Les internautes ont assisté à un étrange échange sur Twitter entre une citoyenne et le SPF Santé publique. Michelle Uytdenhouwen, résidante à Schilde, demandait si son compagnon, vivant à Knokke, pouvait désormais prendre la voiture pour venir la voir, sans risquer une contravention. "C’est toujours la police qui décide si elle verbalise ou non. Mais à proprement parler, ce n’est pas interdit", lui a répondu le SPF Santé publique. 

Michelle n’a plus vu son compagnon depuis le début des mesures de confinement, le 18 mars dernier. Alors qu’un assouplissement des règles est doucement mis en place, elle a voulu savoir si son amoureux pouvait désormais venir la voir. "Je voulais simplement savoir s’il risquait une amende", commente-elle sur les ondes de Radio 2 (VRT). 

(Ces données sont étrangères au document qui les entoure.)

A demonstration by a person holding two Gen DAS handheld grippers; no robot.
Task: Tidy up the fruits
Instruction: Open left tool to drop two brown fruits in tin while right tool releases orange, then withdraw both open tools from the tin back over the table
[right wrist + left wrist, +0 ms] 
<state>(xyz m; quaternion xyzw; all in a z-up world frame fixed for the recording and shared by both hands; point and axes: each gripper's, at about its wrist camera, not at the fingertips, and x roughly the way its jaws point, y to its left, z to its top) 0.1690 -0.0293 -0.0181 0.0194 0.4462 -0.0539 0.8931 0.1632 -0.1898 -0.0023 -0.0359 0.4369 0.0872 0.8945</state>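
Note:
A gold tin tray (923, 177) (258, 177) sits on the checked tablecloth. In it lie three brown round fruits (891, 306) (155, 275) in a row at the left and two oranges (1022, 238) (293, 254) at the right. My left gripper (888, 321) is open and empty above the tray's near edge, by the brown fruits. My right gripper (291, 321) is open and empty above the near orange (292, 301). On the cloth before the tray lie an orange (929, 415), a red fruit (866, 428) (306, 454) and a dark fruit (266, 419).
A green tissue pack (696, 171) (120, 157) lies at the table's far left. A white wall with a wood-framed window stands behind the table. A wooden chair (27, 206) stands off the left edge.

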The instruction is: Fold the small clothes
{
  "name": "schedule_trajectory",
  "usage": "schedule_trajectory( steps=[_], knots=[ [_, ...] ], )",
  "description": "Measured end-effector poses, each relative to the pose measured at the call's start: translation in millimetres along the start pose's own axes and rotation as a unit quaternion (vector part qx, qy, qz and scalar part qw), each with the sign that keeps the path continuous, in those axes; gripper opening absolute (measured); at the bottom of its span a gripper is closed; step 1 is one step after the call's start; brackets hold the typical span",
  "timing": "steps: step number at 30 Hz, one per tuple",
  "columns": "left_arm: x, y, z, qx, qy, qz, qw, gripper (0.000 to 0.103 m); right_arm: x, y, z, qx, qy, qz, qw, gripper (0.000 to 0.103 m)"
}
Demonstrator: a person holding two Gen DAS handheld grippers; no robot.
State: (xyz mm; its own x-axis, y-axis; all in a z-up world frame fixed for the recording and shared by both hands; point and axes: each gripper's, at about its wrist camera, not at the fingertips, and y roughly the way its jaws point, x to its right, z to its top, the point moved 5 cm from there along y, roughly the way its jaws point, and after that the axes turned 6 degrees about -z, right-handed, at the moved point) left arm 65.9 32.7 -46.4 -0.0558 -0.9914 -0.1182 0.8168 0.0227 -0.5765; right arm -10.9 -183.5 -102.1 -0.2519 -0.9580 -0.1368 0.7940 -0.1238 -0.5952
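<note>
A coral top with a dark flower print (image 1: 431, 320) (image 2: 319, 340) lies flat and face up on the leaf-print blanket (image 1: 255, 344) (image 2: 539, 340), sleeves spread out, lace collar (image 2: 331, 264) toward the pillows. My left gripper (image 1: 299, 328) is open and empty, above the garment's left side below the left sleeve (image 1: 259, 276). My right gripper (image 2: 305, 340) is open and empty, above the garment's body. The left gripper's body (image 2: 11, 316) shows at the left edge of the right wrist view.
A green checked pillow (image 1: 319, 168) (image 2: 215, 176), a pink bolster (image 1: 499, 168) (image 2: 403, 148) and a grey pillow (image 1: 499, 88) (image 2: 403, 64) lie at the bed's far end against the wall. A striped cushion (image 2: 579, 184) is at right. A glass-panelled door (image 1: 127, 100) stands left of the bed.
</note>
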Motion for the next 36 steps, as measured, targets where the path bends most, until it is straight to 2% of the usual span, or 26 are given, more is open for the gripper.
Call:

Sur Twitter, le SPF Santé publique semble avoir du mal à lui répondre concrètement. "Michelle, nous comprenons qu’une relation à distance n’est pas facile en cette période. Visiter son compagnon n’est pas interdit, ce faisant vous augmentez cependant le risque de devenir porteuse du virus et d’infecter quelqu’un de votre entourage", lui a répondu le service dans un premier temps. 

N’ayant pas eu d’éclaircissement quant au risque d’une sanction, Michelle relance : "Si je comprends bien, il peut me visiter ? C’est permis ? Je veux juste être certaine qu’il ne recevra pas d’amende de la police", souligne-t-elle. La réponse du SPF Santé publique reste quelque peu déconcertante : "C’est toujours la police qui décide si elle verbalise ou pas. A proprement parler, ce n’est toutefois pas interdit". 

Zones d’ombre

"Il existe énormément de zones d’ombre autour des mesures du coronavirus", réagit l’avocate Liliane Verjauw. "Quoi qu’il en soit, la police n’a le droit de verbaliser que sur base d’une loi, un arrêté royal ou une ordonnance. Si dans ce cas, un agent met une amende, cela irait trop loin, car la visite est bien permise", poursuit-elle. 

La rédaction de la VRT n’a pas encore pu obtenir de réaction de la part du SPF Santé publique. Dans son dernier tweet, celui-ci se réfère toutefois à la résolution ministérielle du 17 avril, qui permet la visite d’un conjoint. "Si vous deviez quand même être verbalisée, il vous est possible de contester l’amende", concluent les autorités.